_INFORMATION SUPPLIED_:
--- --- ---

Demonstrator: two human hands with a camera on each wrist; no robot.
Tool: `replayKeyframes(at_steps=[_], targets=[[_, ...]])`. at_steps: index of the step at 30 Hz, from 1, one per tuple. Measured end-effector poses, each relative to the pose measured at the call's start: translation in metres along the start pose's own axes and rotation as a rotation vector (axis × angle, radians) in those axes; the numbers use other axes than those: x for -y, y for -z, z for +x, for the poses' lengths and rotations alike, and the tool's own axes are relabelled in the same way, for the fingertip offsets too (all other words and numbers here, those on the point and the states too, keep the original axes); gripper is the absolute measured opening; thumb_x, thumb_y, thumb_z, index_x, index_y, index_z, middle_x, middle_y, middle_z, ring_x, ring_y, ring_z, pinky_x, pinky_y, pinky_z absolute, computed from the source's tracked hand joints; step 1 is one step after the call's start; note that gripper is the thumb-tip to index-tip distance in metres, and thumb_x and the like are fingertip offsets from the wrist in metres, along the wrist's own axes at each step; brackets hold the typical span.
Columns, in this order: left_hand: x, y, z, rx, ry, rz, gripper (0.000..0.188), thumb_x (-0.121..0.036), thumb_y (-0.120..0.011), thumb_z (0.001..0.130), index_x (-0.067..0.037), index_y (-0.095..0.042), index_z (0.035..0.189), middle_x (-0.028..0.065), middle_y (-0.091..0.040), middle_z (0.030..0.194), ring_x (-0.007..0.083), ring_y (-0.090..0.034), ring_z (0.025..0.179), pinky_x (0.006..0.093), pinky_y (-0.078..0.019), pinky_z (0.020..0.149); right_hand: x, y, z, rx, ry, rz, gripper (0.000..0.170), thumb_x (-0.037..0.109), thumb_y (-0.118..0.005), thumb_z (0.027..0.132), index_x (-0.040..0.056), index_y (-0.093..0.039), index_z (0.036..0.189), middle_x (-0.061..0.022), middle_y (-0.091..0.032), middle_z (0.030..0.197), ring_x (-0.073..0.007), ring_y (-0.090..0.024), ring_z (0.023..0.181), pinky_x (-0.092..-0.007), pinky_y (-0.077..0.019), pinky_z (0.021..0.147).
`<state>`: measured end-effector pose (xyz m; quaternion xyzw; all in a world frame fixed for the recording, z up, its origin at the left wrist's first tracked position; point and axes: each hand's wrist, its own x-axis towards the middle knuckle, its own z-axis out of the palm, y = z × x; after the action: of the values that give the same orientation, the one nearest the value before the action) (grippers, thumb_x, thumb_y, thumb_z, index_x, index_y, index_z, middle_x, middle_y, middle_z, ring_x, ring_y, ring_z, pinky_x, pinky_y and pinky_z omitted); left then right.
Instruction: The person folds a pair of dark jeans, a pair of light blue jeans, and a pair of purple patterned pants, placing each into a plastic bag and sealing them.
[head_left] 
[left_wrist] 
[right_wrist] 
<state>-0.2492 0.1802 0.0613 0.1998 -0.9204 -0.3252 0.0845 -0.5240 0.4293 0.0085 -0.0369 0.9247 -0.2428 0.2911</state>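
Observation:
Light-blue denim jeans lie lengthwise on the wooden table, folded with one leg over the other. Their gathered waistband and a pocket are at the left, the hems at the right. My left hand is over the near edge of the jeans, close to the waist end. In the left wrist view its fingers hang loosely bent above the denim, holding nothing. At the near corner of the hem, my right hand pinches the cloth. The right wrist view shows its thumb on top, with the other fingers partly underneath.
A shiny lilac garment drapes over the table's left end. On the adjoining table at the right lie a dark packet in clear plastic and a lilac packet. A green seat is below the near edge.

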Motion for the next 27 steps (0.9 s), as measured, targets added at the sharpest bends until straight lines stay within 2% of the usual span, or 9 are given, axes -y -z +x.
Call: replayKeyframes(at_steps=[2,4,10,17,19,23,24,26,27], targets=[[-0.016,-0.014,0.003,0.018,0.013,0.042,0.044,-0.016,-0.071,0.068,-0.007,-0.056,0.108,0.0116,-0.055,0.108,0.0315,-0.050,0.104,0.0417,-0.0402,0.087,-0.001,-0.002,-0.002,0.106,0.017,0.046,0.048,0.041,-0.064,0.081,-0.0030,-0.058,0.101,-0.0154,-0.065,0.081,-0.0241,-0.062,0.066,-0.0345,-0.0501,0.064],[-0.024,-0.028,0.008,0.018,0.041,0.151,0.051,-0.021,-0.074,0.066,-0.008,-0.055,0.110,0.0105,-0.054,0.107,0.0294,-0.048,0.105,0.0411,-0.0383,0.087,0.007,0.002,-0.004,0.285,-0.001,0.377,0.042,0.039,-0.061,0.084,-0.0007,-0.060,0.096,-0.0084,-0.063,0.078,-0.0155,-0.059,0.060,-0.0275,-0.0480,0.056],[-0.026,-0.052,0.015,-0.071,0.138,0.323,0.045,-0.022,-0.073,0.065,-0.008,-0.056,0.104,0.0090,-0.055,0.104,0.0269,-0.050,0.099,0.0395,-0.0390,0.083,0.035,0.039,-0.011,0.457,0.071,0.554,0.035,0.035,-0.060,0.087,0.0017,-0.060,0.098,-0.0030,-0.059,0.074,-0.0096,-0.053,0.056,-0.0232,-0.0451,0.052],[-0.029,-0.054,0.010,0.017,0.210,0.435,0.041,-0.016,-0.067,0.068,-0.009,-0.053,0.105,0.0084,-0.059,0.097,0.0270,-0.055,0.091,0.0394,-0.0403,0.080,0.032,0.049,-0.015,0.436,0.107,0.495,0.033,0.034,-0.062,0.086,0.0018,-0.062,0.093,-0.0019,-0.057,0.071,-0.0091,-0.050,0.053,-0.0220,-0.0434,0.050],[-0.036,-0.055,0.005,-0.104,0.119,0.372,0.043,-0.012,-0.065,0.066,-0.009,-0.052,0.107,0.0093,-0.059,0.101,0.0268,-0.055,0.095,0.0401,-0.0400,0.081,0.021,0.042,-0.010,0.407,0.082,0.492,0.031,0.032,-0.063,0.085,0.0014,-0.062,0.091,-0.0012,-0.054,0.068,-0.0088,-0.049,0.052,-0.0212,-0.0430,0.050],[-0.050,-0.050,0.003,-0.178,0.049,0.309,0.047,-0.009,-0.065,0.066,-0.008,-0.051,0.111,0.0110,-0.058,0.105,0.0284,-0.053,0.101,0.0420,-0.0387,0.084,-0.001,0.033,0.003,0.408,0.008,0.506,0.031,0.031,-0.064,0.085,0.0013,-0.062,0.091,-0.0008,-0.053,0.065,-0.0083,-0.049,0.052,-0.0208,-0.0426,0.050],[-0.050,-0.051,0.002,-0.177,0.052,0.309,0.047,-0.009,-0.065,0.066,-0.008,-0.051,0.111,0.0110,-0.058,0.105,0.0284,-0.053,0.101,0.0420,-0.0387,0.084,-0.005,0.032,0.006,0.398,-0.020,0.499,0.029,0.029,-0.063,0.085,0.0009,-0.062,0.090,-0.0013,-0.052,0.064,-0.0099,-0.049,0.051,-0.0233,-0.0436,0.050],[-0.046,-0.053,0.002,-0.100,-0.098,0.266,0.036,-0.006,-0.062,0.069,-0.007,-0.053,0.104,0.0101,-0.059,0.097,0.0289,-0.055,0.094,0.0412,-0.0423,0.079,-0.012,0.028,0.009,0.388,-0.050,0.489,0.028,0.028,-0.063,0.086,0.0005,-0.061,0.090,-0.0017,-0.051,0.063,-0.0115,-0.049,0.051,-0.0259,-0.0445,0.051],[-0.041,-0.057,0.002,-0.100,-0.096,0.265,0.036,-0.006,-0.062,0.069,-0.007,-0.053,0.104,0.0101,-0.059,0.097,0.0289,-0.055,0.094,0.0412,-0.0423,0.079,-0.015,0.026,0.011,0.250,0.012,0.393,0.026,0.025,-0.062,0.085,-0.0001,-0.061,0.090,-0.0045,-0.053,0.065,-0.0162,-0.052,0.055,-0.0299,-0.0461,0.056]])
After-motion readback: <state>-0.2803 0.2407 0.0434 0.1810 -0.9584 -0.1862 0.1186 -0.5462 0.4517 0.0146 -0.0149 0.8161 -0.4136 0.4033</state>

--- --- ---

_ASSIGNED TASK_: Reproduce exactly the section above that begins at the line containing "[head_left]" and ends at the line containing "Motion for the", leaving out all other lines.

_WRITTEN ANSWER_:
[head_left] 
[left_wrist] 
[right_wrist] 
<state>-0.2492 0.1802 0.0613 0.1998 -0.9204 -0.3252 0.0845 -0.5240 0.4293 0.0085 -0.0369 0.9247 -0.2428 0.2911</state>
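Observation:
Light-blue denim jeans lie lengthwise on the wooden table, folded with one leg over the other. Their gathered waistband and a pocket are at the left, the hems at the right. My left hand is over the near edge of the jeans, close to the waist end. In the left wrist view its fingers hang loosely bent above the denim, holding nothing. At the near corner of the hem, my right hand pinches the cloth. The right wrist view shows its thumb on top, with the other fingers partly underneath.
A shiny lilac garment drapes over the table's left end. On the adjoining table at the right lie a dark packet in clear plastic and a lilac packet. A green seat is below the near edge.
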
Motion for the next 27 steps (0.9 s), as measured, targets added at the sharpest bends until straight lines stay within 2% of the usual span, or 9 are given, axes -y -z +x.

This answer requires no additional content.